Pour autant, la détention dans un même établissement du compte à vue et du livret n’est pas obligatoire, comme le prouve l’exemple de RCI Banque et de PSA Banque. Ces deux marques, filiales respectivement des constructeurs automobiles Renault et Peugeot-Citroën, distribuent des livrets d’épargne à taux boostés, mais ne proposent pas de comptes courants. Leurs clients sont donc autorisés à virer des sommes (jusqu’à 50.000 euros par période de 7 jours glissants dans les deux cas) depuis leur livret vers un compte externe. Avec une nuance : si PSA Banque accepte d'enregistrer jusqu'à 10 comptes bénéficiaires différents, RCI Banque s'en tient, pour raison de sécurité, à un compte courant externe unique.

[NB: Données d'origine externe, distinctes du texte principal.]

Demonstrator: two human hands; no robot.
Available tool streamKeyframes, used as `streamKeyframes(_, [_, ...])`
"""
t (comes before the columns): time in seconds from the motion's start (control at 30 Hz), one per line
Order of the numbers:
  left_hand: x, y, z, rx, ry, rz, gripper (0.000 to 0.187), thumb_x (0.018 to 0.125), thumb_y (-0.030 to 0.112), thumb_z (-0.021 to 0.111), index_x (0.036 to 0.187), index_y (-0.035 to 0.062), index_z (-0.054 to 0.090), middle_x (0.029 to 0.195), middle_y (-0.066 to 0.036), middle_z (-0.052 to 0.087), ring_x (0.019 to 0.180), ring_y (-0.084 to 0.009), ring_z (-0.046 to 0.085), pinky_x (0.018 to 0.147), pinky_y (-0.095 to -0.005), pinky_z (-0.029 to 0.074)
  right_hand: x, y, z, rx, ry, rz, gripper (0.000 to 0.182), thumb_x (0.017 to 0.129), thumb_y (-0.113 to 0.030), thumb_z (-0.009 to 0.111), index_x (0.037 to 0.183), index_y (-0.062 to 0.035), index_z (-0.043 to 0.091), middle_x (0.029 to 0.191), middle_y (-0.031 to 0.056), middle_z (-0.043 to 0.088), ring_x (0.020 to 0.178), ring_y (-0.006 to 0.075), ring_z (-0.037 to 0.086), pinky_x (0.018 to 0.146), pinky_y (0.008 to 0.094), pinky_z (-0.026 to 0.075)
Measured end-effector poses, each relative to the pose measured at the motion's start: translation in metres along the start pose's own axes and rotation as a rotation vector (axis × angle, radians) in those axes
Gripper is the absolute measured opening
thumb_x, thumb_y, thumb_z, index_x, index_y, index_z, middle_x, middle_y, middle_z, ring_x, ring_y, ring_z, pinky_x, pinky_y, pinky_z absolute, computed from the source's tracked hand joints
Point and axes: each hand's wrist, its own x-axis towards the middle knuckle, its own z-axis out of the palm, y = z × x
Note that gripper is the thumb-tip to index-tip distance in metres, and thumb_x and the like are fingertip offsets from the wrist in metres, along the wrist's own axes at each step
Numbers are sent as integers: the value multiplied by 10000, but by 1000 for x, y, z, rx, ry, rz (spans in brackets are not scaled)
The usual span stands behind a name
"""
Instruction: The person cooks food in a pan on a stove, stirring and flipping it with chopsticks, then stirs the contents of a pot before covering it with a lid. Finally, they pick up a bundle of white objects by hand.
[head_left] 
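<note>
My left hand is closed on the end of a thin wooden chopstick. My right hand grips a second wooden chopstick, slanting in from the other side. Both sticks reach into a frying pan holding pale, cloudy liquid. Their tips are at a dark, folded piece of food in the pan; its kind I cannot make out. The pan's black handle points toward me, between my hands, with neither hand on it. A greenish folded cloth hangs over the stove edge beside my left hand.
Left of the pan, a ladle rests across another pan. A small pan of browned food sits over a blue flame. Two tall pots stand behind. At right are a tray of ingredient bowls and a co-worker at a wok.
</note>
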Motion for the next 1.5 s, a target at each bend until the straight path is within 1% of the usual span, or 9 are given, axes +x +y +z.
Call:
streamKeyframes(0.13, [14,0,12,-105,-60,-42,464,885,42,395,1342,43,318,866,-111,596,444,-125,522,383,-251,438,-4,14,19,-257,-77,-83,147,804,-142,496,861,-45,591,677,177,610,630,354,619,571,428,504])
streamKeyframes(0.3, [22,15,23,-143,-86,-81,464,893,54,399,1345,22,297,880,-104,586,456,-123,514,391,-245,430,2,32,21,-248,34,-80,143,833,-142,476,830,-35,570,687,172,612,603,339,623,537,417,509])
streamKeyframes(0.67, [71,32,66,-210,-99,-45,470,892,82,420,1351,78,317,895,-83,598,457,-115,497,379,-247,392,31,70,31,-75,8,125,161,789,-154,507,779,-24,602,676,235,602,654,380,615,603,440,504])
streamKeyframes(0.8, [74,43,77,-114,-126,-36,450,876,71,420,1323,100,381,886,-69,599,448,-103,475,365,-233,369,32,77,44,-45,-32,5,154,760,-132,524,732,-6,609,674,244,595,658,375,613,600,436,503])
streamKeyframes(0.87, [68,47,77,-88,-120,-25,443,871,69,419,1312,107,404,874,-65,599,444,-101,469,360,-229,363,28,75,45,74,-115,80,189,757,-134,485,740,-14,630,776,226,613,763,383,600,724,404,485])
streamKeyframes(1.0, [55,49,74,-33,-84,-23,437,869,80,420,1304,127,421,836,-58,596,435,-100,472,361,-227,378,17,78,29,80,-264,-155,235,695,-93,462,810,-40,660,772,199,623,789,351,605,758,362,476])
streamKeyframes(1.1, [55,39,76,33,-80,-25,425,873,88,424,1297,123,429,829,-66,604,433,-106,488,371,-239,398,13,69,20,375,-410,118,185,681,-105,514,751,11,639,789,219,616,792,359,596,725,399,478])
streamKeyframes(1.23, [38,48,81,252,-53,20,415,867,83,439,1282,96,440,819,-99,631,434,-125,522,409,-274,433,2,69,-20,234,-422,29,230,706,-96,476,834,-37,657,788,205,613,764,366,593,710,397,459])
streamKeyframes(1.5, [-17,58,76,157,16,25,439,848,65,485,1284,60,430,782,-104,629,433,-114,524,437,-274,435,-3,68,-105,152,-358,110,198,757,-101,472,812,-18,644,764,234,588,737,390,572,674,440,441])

Une limite mise en place récemment par la banque.

A consulter sur cBanque : les frais de virements occasionnels ou permanents

(1) Selon une étude Audirep publiée en octobre 2014, 77% des clients bancaires en France possèdent des comptes dans plusieurs banques - 96%, même, des clients des banques en ligne.

(2) Virement au format européen, généralisé depuis l’été 2014, vers les autres pays de la zone SEPA.